Chapter 2: Bacteria

Question 1

T/F: most bacteria are the same shape/morphology

Answer 1

False! Bacteria can take many different shapes

Question 2

Spherical bacteria include…
Rod shaped bacteria include…
Comma-shaped bacteria include…
Sprial bacteria include

Answer 2

s. coccus, pl. cocci
s. bacillus, pl. bacilli
s. vibrio, pl. vibrios
s. spirillum, pl. spirilla

Question 3

These type of bacteria are of many shapes

Answer 3

Pleiomorphic

Question 4

Multicellular organization of bacteria into branching filaments of cells

Multicellular organization of bacteria into tufts of hyphae

Answer 4

Hyphae

Myclia

Question 5

Multicellular organization of cells into smooth, unbranched chains of cells (like stacked pennies)
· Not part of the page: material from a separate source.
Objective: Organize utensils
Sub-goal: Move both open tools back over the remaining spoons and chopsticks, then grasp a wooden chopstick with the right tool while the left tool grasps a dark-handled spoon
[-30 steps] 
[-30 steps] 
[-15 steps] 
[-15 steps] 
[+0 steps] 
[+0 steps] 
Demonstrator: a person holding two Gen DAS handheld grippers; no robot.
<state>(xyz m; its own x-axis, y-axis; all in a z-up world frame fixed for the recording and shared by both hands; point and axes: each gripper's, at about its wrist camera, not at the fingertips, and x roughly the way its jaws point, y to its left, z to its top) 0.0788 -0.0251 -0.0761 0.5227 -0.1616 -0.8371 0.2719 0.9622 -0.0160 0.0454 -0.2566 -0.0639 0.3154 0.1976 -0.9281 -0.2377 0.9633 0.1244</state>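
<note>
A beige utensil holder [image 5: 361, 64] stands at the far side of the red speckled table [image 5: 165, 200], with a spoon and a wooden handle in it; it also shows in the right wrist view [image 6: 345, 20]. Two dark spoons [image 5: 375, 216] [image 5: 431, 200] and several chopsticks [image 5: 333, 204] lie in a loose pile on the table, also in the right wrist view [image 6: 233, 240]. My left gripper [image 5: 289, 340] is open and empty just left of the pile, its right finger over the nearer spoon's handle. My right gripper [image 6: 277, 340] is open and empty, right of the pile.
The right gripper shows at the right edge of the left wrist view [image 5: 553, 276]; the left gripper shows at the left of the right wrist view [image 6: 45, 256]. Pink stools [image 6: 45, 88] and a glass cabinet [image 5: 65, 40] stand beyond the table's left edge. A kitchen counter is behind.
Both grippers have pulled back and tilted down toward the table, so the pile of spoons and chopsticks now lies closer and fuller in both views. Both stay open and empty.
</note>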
Trichomes are usually found in

Answer 5

Trichomes

Cyanobacteria

Question 6

T/F: the size of bacteria can vary greatly and are usually smaller than eukaryal cells

Answer 6

True!

Question 7

This bacteria is an exception to the general size parameters of bacteria and is up to 700 micrometers in diameter

This bacteria is also an exception to the general size parameters of bacteria and is 200-700 micrometers x 80 micrometers

Answer 7

Thiomargarita namibiensis

Epulopiscium fishelsoni

Question 8

These type of cell are sometimes only 0.2 micrometers in diameter (quite small) and have no cell wall

Answer 8

Mycoplasma

Question 9

What is the largest area of the cytoplasm which houses the chromosome and DNA replication machinery?

Answer 9

Nucleoid Region

Question 10

Other than the nucleoid region, the remainder of the cytoplasm in bacterial cells is a stew of

What else may be present in the cytoplasm of bacterial cells?

Answer 10

Macromolecules (tRNA, rRNA, mRNA, proteins, etc)

Inclusion bodies

Question 11

This inclusion body is used as carbon storage

This inclusion body is used as sulfur storage

Answer 11

Polyhydroxybutyrate

Sulfur Globules

Question 12

These inclusion bodies are useful in buoyancy control

These inclusion bodies are the location of photosynthetic carbon fixation reactions

These inclusion bodies are the organelles associated with direction finding

Answer 12

Gas vesicles

Carboxysomes

Magnetosomes

Question 13

A series of internal proteins in bacteria that assists in keeping everything in the right locations or moving them to the right locations in cells.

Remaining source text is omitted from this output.